_Aim of the exercise_: Show all lines below holding the string "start".

[Opening The data section]

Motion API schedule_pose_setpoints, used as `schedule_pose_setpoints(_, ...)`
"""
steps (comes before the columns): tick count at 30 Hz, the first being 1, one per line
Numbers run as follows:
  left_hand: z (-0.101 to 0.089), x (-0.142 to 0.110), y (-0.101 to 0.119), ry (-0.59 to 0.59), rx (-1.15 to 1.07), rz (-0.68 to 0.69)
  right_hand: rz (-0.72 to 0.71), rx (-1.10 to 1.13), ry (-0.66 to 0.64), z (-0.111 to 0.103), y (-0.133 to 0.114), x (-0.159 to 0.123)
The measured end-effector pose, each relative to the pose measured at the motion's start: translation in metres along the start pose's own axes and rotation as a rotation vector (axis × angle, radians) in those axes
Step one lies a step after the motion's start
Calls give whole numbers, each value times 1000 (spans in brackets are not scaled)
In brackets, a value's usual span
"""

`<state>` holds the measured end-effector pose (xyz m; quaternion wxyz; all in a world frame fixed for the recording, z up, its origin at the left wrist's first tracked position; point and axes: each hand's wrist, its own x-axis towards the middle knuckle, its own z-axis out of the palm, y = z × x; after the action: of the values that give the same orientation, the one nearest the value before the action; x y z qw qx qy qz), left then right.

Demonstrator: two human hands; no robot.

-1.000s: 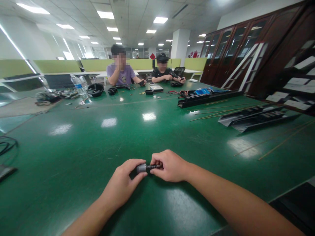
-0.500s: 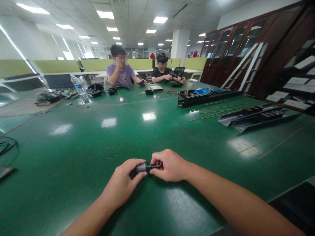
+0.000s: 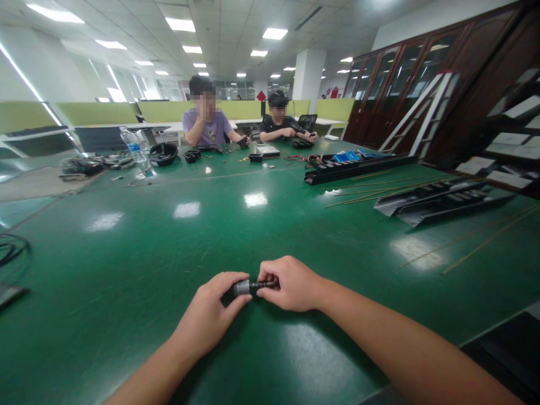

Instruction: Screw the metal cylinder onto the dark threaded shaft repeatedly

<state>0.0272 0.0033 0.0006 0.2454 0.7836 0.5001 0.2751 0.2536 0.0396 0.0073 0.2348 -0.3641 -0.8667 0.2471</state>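
Both of the person's hands are closed on one small piece, held over the near part of the glossy dark-green table [image 3: 126, 270]. The left hand [image 3: 206, 312] clasps a short dark-grey metal barrel [image 3: 241, 288], its thumb and fingers curled around it. The right hand [image 3: 291, 284] pinches a thin black ribbed shaft [image 3: 265, 285] that sticks out of the barrel's end, with its fingertips [image 3: 270, 275] bunched over it. The piece's long axis runs almost level across the view, barrel to the left and shaft to the right, so each hand is nearest the part it holds. Whether the piece touches the table cannot be told. That makes one barrel, one shaft and two hands. Far up the table sit two co-workers, one in a lilac T-shirt [image 3: 206, 128] and one in a black T-shirt [image 3: 275, 126], well apart from these hands. Also on the table, well beyond the hands, are one clear plastic water bottle [image 3: 135, 149], one black bowl-shaped holder [image 3: 163, 153], three long black metal channels [image 3: 358, 170], several thin tan rods [image 3: 485, 241] and one coil of black cable [image 3: 12, 250].
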Motion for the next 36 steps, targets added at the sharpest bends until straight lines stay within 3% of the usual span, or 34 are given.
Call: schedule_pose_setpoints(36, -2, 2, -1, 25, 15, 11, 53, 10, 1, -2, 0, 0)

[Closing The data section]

_Solution below_:
The measured end-effector pose, each relative to the pose measured at the motion's start: translation in metres along the start pose's own axes and rotation as a rotation vector (axis × angle, radians) in those axes
Step one lies a step after the motion's start

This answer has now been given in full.